### TASK ITEM
Only these lines of the data below are wanted: the one with "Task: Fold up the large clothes", the one with "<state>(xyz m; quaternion", and any lines between them, each repeated exactly.

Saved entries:
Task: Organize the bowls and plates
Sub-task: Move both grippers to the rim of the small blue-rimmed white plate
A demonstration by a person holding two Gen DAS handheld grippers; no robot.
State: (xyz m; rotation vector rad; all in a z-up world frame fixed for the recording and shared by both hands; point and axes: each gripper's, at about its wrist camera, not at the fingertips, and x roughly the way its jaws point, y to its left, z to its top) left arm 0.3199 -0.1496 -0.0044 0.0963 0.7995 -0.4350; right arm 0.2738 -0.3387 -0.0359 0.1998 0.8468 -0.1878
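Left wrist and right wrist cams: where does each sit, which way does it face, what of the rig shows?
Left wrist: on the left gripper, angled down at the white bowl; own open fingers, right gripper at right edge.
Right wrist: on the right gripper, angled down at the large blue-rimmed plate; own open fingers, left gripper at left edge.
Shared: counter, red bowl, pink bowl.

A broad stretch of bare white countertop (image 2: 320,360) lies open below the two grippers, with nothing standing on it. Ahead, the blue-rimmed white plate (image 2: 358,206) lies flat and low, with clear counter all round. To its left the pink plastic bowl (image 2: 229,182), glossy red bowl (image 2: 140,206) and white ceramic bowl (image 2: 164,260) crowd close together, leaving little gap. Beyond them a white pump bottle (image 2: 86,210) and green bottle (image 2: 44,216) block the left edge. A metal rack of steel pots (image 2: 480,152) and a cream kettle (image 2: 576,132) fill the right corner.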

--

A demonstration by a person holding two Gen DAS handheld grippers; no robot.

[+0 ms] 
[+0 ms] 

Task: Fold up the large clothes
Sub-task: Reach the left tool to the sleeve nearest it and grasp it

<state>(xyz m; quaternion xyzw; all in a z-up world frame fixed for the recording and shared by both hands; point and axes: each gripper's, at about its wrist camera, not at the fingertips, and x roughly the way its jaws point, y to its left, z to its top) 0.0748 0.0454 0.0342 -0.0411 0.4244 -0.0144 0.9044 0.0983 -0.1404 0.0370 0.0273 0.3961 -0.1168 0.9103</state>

### SOLUTION TO THIS TASK
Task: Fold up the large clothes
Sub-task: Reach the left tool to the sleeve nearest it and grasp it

<state>(xyz m; quaternion xyzw; all in a z-up world frame fixed for the recording and shared by both hands; point and axes: each gripper's, at about its wrist camera, not at the fingertips, and x roughly the way its jaws point, y to its left, z to its top) 0.0748 0.0454 0.0342 -0.0411 0.4244 -0.0144 0.9044 0.0983 -0.1404 0.0370 0.0273 0.3961 -0.1168 0.9103</state>

The answer given is complete.